The Muse

‘I can hear them—-’


‘No one’s coming,’ I soothed, but she was unnerving me. I needed air, and her voice was so odd and desperate. ‘Don’t be scared,’ I said. ‘Quick, are you still there? You can trust me, I promise.’

‘What did you say?’

‘Listen, Quick. I’ll be there soon. Quick?’

The line had gone dead. Feeling sick, I pushed my way out of the phone box, and hurried to the nearest Tube.




September 1936




18


It was still warm by late September, the air in Arazuelo still heavy with honeysuckle, the earth reddened and cracked. Lying beneath this beauteous landscape was sour matter, but it still didn’t feel like war; not how the Schlosses thought war was supposed to be. It was something worse, a localized, persistent terror. Italian and German bombers would fly overhead, shooting at stationary planes on airfields, at Malaga port, at petrol tanks. But there was a strange sense of limbo, an intermittent hope that all this would be tied up soon, that the Republican government would sort a resistance against these nationalist rebels and their foreign allies, who were stretching their reach across the country.

The nationalists had gained control of Old Castile, Leon, Oviedo, Alava, Navarre, Galicia, Zaragoza, the Canaries and all the Balearics, except Menorca. In the south, they had seized Cadiz, Seville, Cordoba, Granada and Huelva. Malaga was still in the Republican zone – as was Arazuelo – but nevertheless, the rebels felt very near.

Harold would drive into Malaga in order to bring back supplies. He said some shops and bars would be open, whilst others were closed, and the trains and buses would mysteriously cease their timetables with no warning. Nothing was stable, no one was even wearing neckties any more, for such flourishes were taken as a sign of bourgeois tendency and might make you a target for the reds. Harold hoped the worst the Anarchists might do was steal his car, vehicles requisitioned ‘for the cause’, petrol siphoned off for trucks, elegant motors left to rust.

The days were bearable; the worst was the nights. The family lay awake in the finca as gunshots peppered the fields, ever nearer. Each side of the growing battle saw the other as a faceless, viral mass contaminating the body politic, requiring excision from society. Right--wing and left--wing gangs were taking the law into their own hands, removing opponents from their homes, leaving them in unmarked graves amongst the hills and groves.

In many instances, politics was the cover for personal vendetta and family feud. Most of the right--wing terror was directed against those who had influenced the violence against the priests and the factory owners back in 1934 – union leaders, prominent anti--clericals, several Republican mayors. And yet – mechanics, butchers, doctors, builders, labourers, barbers, they too were ‘taken for a walk’, as the phrase came to be known.

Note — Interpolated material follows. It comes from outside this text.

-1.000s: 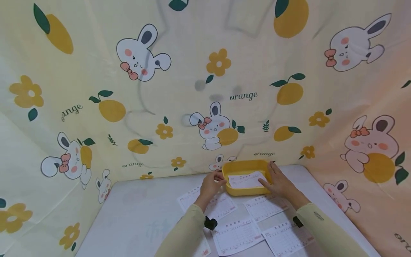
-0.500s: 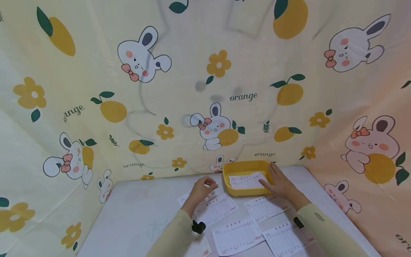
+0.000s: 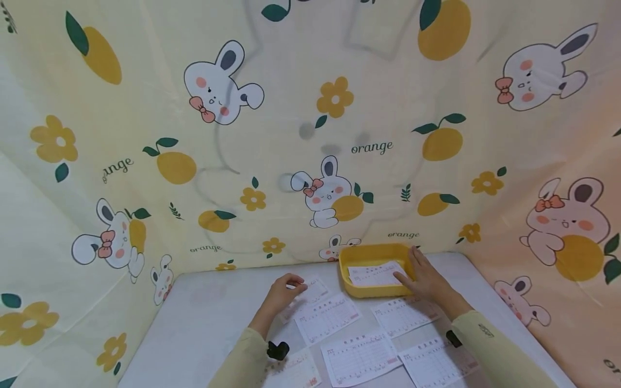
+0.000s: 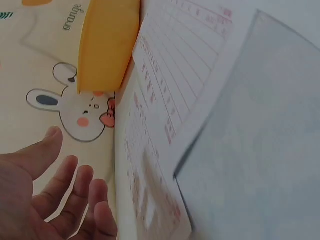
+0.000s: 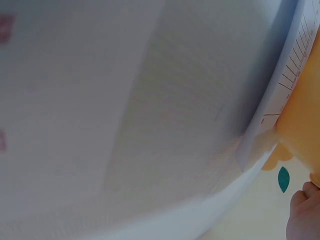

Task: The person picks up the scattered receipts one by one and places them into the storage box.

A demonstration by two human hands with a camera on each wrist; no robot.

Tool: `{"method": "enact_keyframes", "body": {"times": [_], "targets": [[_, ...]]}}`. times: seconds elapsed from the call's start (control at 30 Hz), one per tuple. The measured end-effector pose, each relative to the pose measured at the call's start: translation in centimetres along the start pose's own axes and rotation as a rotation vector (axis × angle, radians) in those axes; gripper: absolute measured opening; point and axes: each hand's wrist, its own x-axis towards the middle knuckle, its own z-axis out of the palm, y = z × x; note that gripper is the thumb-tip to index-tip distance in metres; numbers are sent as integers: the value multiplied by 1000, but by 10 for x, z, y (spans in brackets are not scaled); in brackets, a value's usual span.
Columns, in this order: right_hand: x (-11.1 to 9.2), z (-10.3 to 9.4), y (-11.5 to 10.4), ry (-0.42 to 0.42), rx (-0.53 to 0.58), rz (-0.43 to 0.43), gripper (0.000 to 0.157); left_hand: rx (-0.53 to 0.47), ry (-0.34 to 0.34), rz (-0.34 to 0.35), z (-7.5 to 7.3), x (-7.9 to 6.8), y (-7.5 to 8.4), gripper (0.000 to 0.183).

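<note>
Over the left-hand papers hovers my left hand (image 3: 283, 295), its fingers loosely bent. The left wrist view shows this hand (image 4: 60, 195) with a gap between thumb and fingers and nothing held. At the back of the table stands a yellow plastic basket (image 3: 375, 291) with a printed paper slip (image 3: 373, 274) lying inside. My right hand (image 3: 429, 277) rests against the basket's right side, fingers straight along it and thumb across the rim. In the right wrist view only a bit of that hand (image 5: 306, 212) shows, at the basket's (image 5: 302, 120) edge.
Several printed forms lie on the white table (image 3: 208, 312): one form (image 3: 327, 317) overlaps another behind it, a form (image 3: 360, 358) is at the front middle, and others (image 3: 405, 315) lie on the right. A patterned curtain (image 3: 271, 134) rises behind the table.
My left hand has left the basket's left side and moved left and toward me over the forms. My right hand stays at the basket, and the basket keeps its place.
</note>
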Motion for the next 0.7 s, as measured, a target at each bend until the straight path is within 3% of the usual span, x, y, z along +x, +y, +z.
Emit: {"method": "enact_keyframes", "body": {"times": [0.4,0.7], "targets": [[2,2,4,4,-15,-13,108,43,40,-143,-23,-13,-24,36],[2,1,3,-4,-9,-14,110,121,62,-211,-33,-19,-41,40]]}}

And it wasn’t just men. Certain women who had become teachers under the Republic were removed, as were known anarchist’s wives. None of it was legal, of course, and there seemed no means of stopping it, when hate and power were in play.

As for the rogue elements on the left – despite the posters Harold had seen plastered around Malaga, imploring them to stop shaming their political and trade organizations and to cease their brutalities – they went for retired civil guards, Catholic sympathizers, -people they knew to be rich, -people they believed to be rich. Their houses were looted, their property damaged – and it was this that often struck first into the fearful imagination of the middle classes, rather than the chance they would be shot.

The Schlosses did not fear for themselves. They thought no one would touch them, as foreigners. They were nothing do with all this. Death was taking place beyond their villages, outside municipal authority and the sight of the -people. The violence in the country – against both the body of a village and a villager’s bullet--riddled corpse – was concealed, although everyone knew it was there. But because you couldn’t see it, you carried on. It was odd, Olive thought – how you could live alongside this; how you could know all this was happening, and still not want to leave.

She had long ago abandoned trying to listen to the BBC to seek the facts, for it offered little more than an improbable--sounding hybrid of information from Madrid and Seville, adding it together and dividing it by London. Yet the Republican government stations were one long barrage of victory speeches and claims of triumph, which were rather undermined by actual events. Granada’s frequency always crackled, not a word could be heard – and the same applied to the northern cities, whose radio waves could not penetrate the southern mountains.

The city of Malaga, however, was constantly broadcasting denials, rumours and myths; Republican calls to arms, meeting times and orders to build a new Spain, free of fascists. And on the other side, the alarming nationalist invective was a frequency in Seville. In the daytime, it would play music and personal announcements, as if there was no conflict going on at all. But by night, the insurgents would broadcast, and although there was still much bombast and warmongering in it, Olive used it to deduce the changing state of her adopted country’s fortunes. She listened as Queipo de Llano, the general who had first broadcast from Seville, maintained his unrelenting bloodthirstiness, crying out that there was a cancer in Spain, a body of infidels that only death would remove.